### WORK REQUIRED
Restate each entry exactly, without pictures.

(Data excerpts)
= Beginning of Section =

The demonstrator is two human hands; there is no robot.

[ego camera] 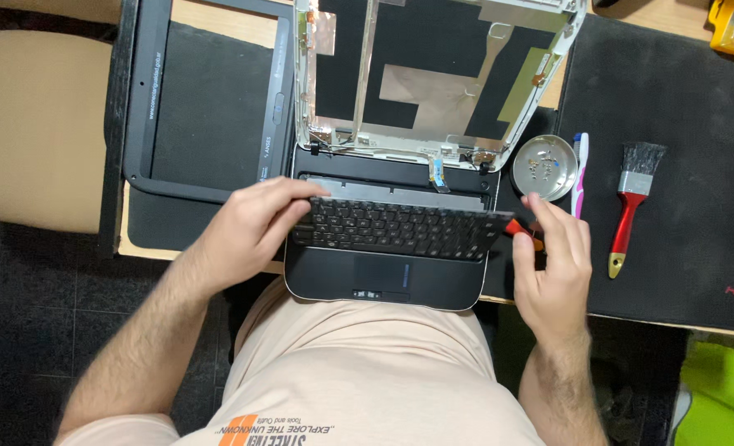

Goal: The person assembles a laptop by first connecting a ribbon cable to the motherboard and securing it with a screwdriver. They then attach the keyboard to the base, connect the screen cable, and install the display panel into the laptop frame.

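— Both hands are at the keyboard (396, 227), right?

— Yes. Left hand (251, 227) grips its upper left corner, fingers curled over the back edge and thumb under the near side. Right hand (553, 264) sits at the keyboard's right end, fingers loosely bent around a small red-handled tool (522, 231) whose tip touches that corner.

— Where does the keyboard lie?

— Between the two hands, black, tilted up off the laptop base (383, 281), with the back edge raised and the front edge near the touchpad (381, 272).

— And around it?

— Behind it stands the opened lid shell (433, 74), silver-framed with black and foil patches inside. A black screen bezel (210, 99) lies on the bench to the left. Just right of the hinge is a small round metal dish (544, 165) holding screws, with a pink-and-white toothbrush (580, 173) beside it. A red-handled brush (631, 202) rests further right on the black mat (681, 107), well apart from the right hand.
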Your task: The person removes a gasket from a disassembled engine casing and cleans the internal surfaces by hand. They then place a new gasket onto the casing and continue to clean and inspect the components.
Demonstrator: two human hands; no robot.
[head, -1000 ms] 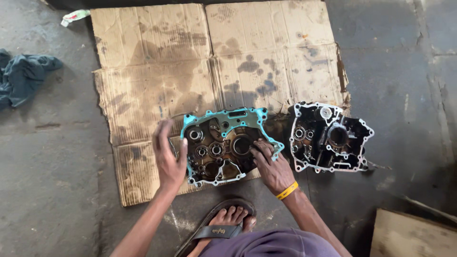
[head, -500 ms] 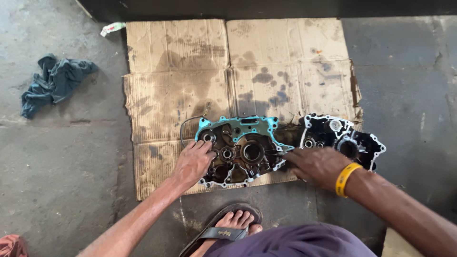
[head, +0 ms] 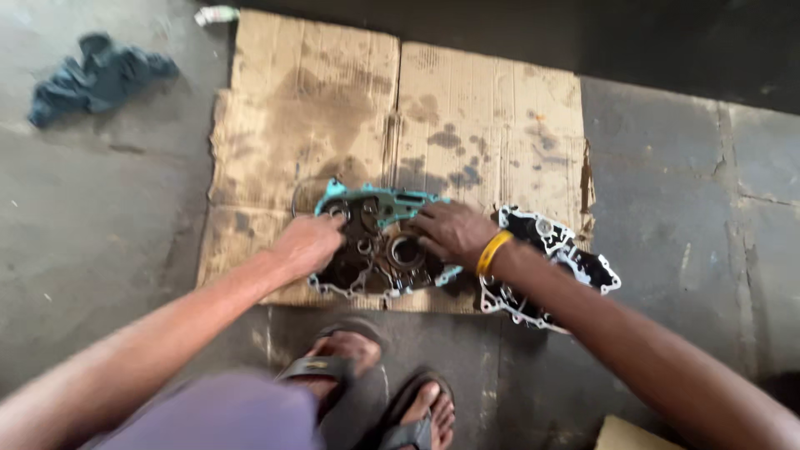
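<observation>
An oily engine case half with a teal gasket [head: 375, 246] lies on a stained sheet of cardboard [head: 350, 108] on the floor. My left hand [head: 308, 243] rests on the case's left edge, fingers curled over the rim. My right hand [head: 450, 232], with a yellow band at the wrist, lies on the case's upper right part, fingers spread over it. A second, bare metal case half [head: 550, 258] lies to the right, partly hidden under my right forearm.
A dark blue rag [head: 96, 79] lies on the concrete floor at the upper left. My two feet in sandals [head: 367, 383] stand just below the cardboard's front edge. A pale board corner [head: 625, 435] shows at the bottom right.
My right hand has moved left from the bare case half onto the gasketed one. The left hand stays on its left edge. The camera has tilted and come closer.
</observation>
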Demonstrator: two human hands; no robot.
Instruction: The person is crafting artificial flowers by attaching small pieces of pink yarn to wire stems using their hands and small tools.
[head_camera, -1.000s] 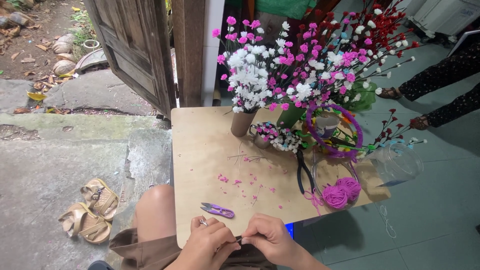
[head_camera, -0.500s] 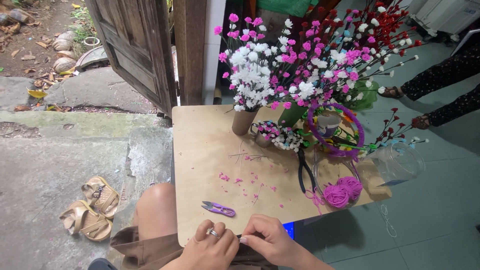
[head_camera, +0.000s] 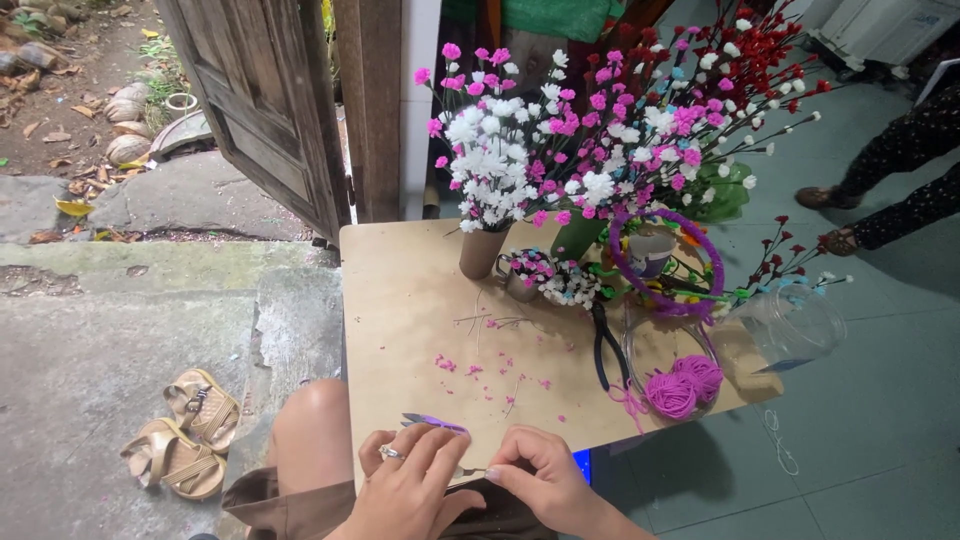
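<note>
Both hands at table (head_camera: 400, 300) edge: left hand (head_camera: 410, 490) & right hand (head_camera: 535, 475) each pinched narrow on thin wire (head_camera: 470, 470) between them, prob. for control; snips (head_camera: 435, 424) just beyond fingers; pink yarn (head_camera: 685, 385) right.

Scanning for packages, labels, signs, screens: finding only one candidate. Small blue glowing rectangle (head_camera: 582, 463) peeking out below near edge of wooden board (head_camera: 400, 300), just right of the hands; looking like a lit screen, mostly hidden, can't confirm. Nothing else of that kind showing.
</note>
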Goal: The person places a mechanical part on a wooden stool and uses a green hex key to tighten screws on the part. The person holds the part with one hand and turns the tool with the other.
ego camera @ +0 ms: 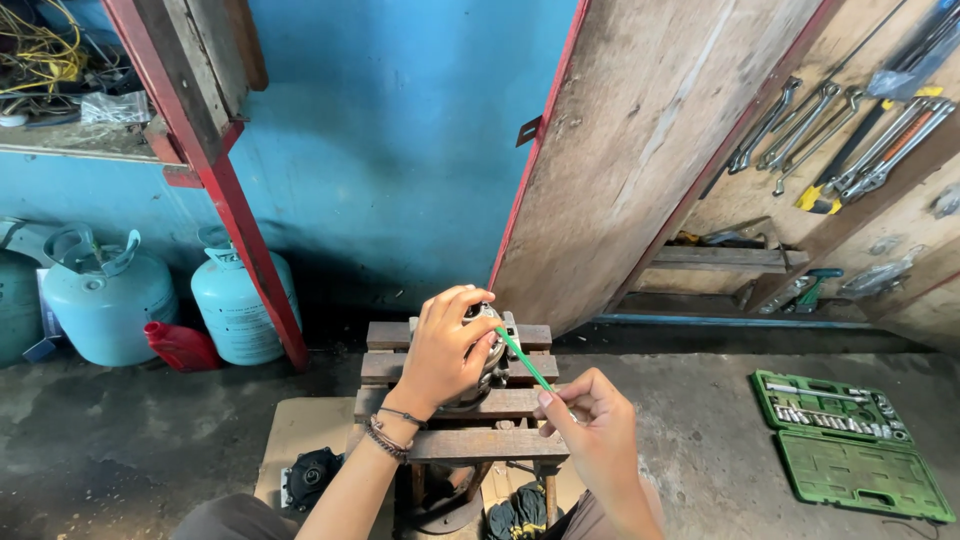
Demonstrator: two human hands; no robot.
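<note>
My left hand is wrapped over a round metal motor part that sits on a small wooden slatted stool. Bracelets circle that wrist. My right hand pinches the lower end of a thin green rod. The rod's tip points up and left into the metal part, just under my left fingers. Most of the part is hidden by my left hand.
Two light blue gas cylinders and a red container stand at the left wall. An open green socket set case lies on the concrete floor at right. Wrenches hang on a wooden board. A black part lies on cardboard.
</note>
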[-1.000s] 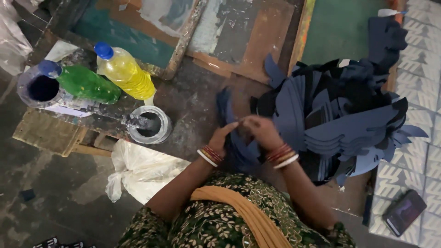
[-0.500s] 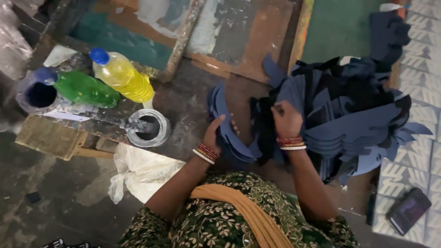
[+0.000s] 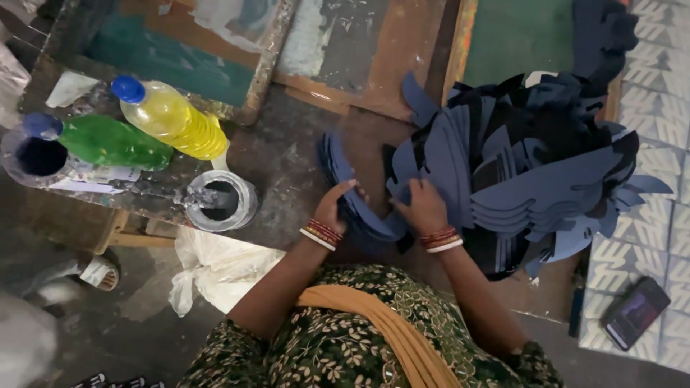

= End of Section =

### ANSWER TO THE PROBLEM
The demonstrator is two human hands; there is no robot.

[ego camera] 

Goal: The person assembles a laptop by first connecting a ribbon cable to the motherboard and securing it with a screwdriver. They then attach the keyboard to the base, connect the screen cable, and install the display panel into the laptop frame.

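— Both hands are at the keyboard (396, 227), right?

— Yes. Left hand (251, 227) grips its upper left corner, fingers curled over the back edge and thumb under the near side. Right hand (553, 264) sits at the keyboard's right end, fingers loosely bent around a small red-handled tool (522, 231) whose tip touches that corner.

— Where does the keyboard lie?

— Between the two hands, black, tilted up off the laptop base (383, 281), with the back edge raised and the front edge near the touchpad (381, 272).

— And around it?

— Behind it stands the opened lid shell (433, 74), silver-framed with black and foil patches inside. A black screen bezel (210, 99) lies on the bench to the left. Just right of the hinge is a small round metal dish (544, 165) holding screws, with a pink-and-white toothbrush (580, 173) beside it. A red-handled brush (631, 202) rests further right on the black mat (681, 107), well apart from the right hand.
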Your task: The person removes a gasket from a disassembled engine casing and cleans the internal surfaces by hand. They then place a new gasket onto the casing and continue to clean and inspect the components.
Demonstrator: two human hands; no robot.
[head, -1000 ms] 
[head, -500 ms] 
[head, +0 ms] 
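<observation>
An oily engine case half with a teal gasket [head: 375, 246] lies on a stained sheet of cardboard [head: 350, 108] on the floor. My left hand [head: 308, 243] rests on the case's left edge, fingers curled over the rim. My right hand [head: 450, 232], with a yellow band at the wrist, lies on the case's upper right part, fingers spread over it. A second, bare metal case half [head: 550, 258] lies to the right, partly hidden under my right forearm.
A dark blue rag [head: 96, 79] lies on the concrete floor at the upper left. My two feet in sandals [head: 367, 383] stand just below the cardboard's front edge. A pale board corner [head: 625, 435] shows at the bottom right.
My right hand has moved left from the bare case half onto the gasketed one. The left hand stays on its left edge. The camera has tilted and come closer.
</observation>
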Demonstrator: two human hands; no robot.
Instruction: The person is crafting artificial flowers by attaching small pieces of pink yarn to wire stems using their hands and small tools.
[head_camera, -1.000s] 
[head_camera, -0.500s] 
[head_camera, +0.000s] 
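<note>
Both hands at table (head_camera: 400, 300) edge: left hand (head_camera: 410, 490) & right hand (head_camera: 535, 475) each pinched narrow on thin wire (head_camera: 470, 470) between them, prob. for control; snips (head_camera: 435, 424) just beyond fingers; pink yarn (head_camera: 685, 385) right.

Scanning for packages, labels, signs, screens: finding only one candidate. Small blue glowing rectangle (head_camera: 582, 463) peeking out below near edge of wooden board (head_camera: 400, 300), just right of the hands; looking like a lit screen, mostly hidden, can't confirm. Nothing else of that kind showing.
</note>
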Goal: The person places a mechanical part on a wooden stool and uses a green hex key to tighten screws on the part. The person holds the part with one hand and turns the tool with the other.
ego camera @ +0 ms: 
Demonstrator: two human hands; no robot.
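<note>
My left hand is wrapped over a round metal motor part that sits on a small wooden slatted stool. Bracelets circle that wrist. My right hand pinches the lower end of a thin green rod. The rod's tip points up and left into the metal part, just under my left fingers. Most of the part is hidden by my left hand.
Two light blue gas cylinders and a red container stand at the left wall. An open green socket set case lies on the concrete floor at right. Wrenches hang on a wooden board. A black part lies on cardboard.
</note>
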[-1.000s] 
[-0.500s] 
[+0.000s] 

Nothing else is required to complete this exercise.